When you retype the records that follow, keep each word as it is and drop any pictures.

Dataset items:
%%

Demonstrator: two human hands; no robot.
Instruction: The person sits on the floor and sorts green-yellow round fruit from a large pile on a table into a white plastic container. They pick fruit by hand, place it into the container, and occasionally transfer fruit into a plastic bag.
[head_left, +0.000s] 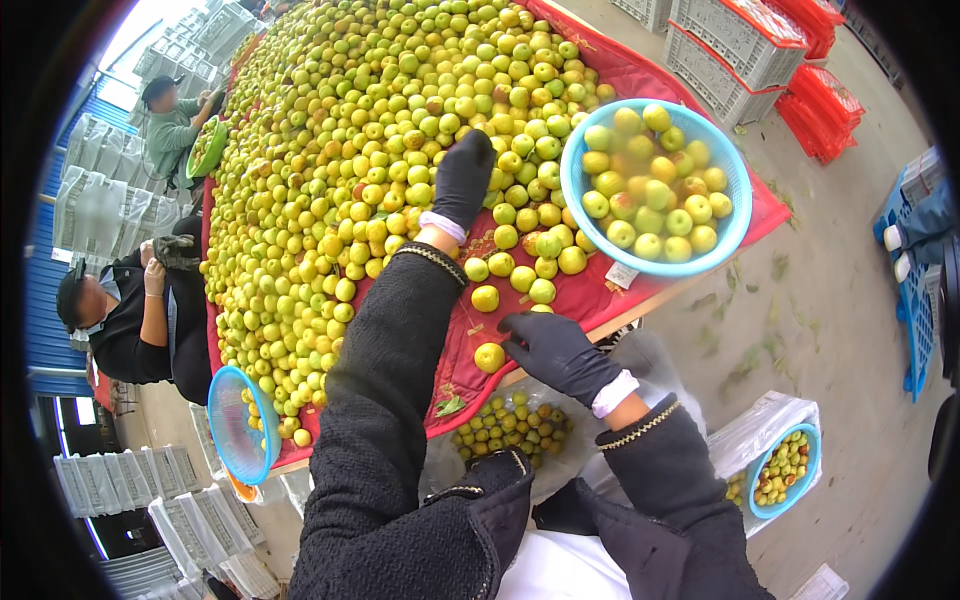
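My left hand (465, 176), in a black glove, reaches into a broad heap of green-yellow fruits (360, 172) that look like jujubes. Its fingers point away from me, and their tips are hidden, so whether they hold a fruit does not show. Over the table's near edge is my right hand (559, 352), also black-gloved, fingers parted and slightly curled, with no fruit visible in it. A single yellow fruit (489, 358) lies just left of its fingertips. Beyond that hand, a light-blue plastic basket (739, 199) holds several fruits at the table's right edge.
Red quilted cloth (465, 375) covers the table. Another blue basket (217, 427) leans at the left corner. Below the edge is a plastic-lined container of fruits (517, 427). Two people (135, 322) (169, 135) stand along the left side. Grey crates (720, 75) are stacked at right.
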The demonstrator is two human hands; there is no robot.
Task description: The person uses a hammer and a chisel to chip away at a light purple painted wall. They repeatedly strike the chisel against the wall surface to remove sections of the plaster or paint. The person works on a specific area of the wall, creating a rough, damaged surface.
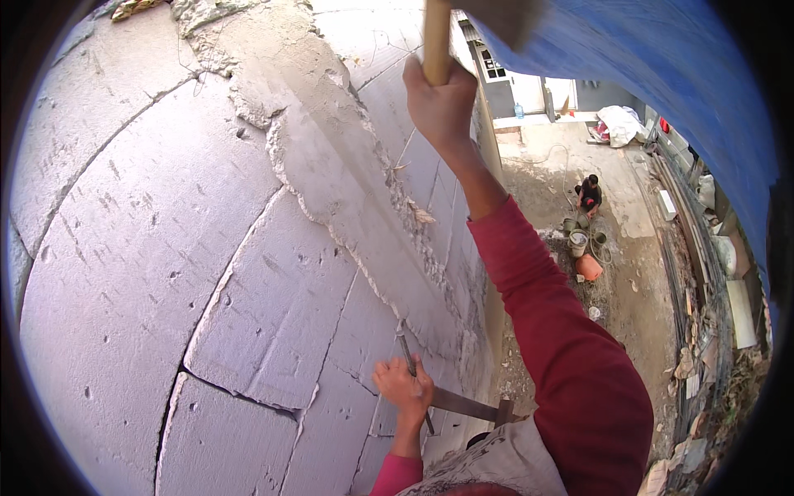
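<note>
My left hand (404, 387) is closed around a thin metal chisel (405, 343). The chisel's upper end meets the rough lower-left edge of a grey concrete column (343, 194), and its other end sticks out below my fist. High above it, my right hand (444, 106) grips the wooden handle of a hammer (436, 37). The hammer's dark head (506, 18) is blurred and partly cut off at the top. Pale lightweight blocks (141, 256) make up the wall around the column, with dark gaps and mortar lines between them.
A wooden bar (463, 405) juts out beside my left wrist. Far below on the right, a person (589, 193) crouches by buckets (578, 240) and an orange container (589, 267). Blue tarp (662, 74) hangs at upper right. Long poles and debris (691, 248) line the yard's right side.
</note>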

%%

### OUTPUT FOR THIS EXERCISE
Demonstrator: two human hands; no robot.
Instruction: The person sits on the floor and sorts green-yellow round fruit from a large pile on a table into a white plastic container. They pick fruit by hand, place it into the container, and occasionally transfer fruit into a plastic bag.
[head_left, +0.000s] 
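My left hand (465, 176), in a black glove, reaches into a broad heap of green-yellow fruits (360, 172) that look like jujubes. Its fingers point away from me, and their tips are hidden, so whether they hold a fruit does not show. Over the table's near edge is my right hand (559, 352), also black-gloved, fingers parted and slightly curled, with no fruit visible in it. A single yellow fruit (489, 358) lies just left of its fingertips. Beyond that hand, a light-blue plastic basket (739, 199) holds several fruits at the table's right edge.
Red quilted cloth (465, 375) covers the table. Another blue basket (217, 427) leans at the left corner. Below the edge is a plastic-lined container of fruits (517, 427). Two people (135, 322) (169, 135) stand along the left side. Grey crates (720, 75) are stacked at right.
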The demonstrator is two human hands; there is no robot.
Task description: The person uses a hammer and a chisel to chip away at a light purple painted wall. They repeatedly strike the chisel against the wall surface to remove sections of the plaster or paint. The person works on a specific area of the wall, creating a rough, damaged surface.
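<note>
My left hand (404, 387) is closed around a thin metal chisel (405, 343). The chisel's upper end meets the rough lower-left edge of a grey concrete column (343, 194), and its other end sticks out below my fist. High above it, my right hand (444, 106) grips the wooden handle of a hammer (436, 37). The hammer's dark head (506, 18) is blurred and partly cut off at the top. Pale lightweight blocks (141, 256) make up the wall around the column, with dark gaps and mortar lines between them.
A wooden bar (463, 405) juts out beside my left wrist. Far below on the right, a person (589, 193) crouches by buckets (578, 240) and an orange container (589, 267). Blue tarp (662, 74) hangs at upper right. Long poles and debris (691, 248) line the yard's right side.
</note>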

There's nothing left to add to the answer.